## Activity
Look through the entries below for the string "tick", and copy each line where it is found.

## Provided records
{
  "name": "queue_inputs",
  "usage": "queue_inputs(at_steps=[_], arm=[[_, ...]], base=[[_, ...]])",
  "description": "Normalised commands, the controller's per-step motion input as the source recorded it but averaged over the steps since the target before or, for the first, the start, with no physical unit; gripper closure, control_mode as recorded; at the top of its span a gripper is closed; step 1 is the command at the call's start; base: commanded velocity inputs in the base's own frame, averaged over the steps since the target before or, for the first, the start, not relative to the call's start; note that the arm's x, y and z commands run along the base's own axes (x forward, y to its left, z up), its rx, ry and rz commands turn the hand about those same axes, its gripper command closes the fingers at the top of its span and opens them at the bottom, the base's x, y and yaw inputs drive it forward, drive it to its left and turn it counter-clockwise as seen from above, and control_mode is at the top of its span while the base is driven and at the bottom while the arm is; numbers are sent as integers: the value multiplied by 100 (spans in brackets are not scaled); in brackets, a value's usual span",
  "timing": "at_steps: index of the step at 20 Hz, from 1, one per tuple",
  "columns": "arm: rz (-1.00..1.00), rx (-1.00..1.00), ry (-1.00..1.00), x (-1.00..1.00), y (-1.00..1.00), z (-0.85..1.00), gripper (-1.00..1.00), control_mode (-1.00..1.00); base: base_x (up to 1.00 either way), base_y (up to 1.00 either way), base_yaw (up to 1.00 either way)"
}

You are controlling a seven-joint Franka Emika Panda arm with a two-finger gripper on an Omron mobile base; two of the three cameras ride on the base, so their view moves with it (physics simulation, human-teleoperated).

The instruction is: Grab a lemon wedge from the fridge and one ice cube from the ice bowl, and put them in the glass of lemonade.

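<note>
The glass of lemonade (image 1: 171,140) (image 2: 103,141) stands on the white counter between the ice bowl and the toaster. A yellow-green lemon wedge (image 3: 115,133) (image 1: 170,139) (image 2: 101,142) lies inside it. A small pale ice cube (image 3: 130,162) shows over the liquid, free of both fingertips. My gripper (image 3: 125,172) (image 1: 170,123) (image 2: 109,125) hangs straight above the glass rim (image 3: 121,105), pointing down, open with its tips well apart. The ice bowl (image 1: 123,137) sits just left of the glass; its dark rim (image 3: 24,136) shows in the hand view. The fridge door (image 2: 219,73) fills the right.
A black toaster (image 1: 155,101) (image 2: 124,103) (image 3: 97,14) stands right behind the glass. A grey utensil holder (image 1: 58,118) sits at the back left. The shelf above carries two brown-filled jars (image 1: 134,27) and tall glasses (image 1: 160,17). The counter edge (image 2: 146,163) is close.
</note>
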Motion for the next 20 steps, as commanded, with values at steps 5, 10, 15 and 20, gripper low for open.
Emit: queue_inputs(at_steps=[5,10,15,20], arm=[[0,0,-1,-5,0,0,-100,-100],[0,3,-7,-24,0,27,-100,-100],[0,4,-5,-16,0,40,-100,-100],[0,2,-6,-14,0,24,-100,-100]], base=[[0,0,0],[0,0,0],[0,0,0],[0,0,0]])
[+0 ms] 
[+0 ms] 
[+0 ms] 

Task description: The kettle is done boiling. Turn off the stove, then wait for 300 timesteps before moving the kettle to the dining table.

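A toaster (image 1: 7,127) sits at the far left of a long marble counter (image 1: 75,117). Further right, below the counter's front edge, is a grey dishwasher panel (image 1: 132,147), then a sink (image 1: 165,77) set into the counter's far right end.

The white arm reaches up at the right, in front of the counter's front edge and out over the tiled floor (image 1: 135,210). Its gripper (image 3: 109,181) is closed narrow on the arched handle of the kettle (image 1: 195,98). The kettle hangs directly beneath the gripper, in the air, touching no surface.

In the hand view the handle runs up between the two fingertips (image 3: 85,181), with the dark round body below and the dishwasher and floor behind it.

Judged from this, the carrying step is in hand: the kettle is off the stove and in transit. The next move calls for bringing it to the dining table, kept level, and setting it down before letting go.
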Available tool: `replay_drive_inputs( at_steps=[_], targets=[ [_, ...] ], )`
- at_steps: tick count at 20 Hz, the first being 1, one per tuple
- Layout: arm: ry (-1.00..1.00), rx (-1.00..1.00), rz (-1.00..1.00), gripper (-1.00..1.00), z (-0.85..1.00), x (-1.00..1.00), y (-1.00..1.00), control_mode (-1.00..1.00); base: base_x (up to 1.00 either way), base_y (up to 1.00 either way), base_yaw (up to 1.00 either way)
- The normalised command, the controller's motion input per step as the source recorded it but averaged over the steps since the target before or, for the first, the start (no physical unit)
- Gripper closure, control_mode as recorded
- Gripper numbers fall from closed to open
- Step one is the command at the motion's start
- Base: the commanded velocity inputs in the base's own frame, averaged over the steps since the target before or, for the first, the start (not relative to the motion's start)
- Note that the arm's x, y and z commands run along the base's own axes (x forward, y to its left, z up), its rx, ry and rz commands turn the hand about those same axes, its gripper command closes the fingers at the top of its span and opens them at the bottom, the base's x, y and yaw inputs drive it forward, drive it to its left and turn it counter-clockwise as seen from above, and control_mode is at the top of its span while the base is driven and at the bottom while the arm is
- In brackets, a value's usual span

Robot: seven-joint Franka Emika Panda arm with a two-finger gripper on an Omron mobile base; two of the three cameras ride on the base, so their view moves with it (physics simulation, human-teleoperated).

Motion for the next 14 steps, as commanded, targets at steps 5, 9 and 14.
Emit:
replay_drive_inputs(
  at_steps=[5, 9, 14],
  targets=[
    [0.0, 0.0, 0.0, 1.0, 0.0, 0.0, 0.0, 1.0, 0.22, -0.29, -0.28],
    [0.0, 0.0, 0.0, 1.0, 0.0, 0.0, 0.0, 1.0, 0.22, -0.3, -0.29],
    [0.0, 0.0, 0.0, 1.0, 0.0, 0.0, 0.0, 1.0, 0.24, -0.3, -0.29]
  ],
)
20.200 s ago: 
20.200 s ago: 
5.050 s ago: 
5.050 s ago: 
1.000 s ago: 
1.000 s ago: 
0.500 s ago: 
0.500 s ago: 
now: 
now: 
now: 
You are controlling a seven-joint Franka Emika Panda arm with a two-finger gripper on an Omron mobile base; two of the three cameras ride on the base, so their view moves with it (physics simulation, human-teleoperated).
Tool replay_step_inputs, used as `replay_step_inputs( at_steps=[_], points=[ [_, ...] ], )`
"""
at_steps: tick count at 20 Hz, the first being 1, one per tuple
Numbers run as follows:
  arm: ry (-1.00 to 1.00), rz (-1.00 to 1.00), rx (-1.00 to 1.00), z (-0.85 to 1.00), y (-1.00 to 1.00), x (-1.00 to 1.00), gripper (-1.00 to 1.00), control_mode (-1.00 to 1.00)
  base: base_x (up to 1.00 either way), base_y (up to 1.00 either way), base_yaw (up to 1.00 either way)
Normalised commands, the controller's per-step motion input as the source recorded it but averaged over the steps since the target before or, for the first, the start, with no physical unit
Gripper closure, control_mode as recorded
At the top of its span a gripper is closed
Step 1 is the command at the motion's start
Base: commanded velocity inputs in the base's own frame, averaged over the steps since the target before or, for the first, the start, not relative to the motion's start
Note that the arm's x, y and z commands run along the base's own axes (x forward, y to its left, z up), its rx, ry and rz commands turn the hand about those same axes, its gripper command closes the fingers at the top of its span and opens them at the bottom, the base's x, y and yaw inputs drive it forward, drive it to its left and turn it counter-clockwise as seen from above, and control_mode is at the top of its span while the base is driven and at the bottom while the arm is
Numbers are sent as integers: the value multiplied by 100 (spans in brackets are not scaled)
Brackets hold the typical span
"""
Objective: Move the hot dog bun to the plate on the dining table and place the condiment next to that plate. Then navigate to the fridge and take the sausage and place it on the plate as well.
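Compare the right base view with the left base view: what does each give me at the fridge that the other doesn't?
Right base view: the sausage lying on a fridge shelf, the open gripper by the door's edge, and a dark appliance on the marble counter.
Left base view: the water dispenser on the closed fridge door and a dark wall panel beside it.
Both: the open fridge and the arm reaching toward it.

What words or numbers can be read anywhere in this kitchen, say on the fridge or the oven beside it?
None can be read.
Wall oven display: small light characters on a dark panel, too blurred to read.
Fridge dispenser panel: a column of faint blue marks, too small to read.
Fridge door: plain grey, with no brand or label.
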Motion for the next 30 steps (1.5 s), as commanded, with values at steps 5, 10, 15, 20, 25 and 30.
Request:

## Reply to the exercise
- at_steps: tick count at 20 Hz, the first being 1, one per tuple
at_steps: tick count at 20 Hz, the first being 1, one per tuple

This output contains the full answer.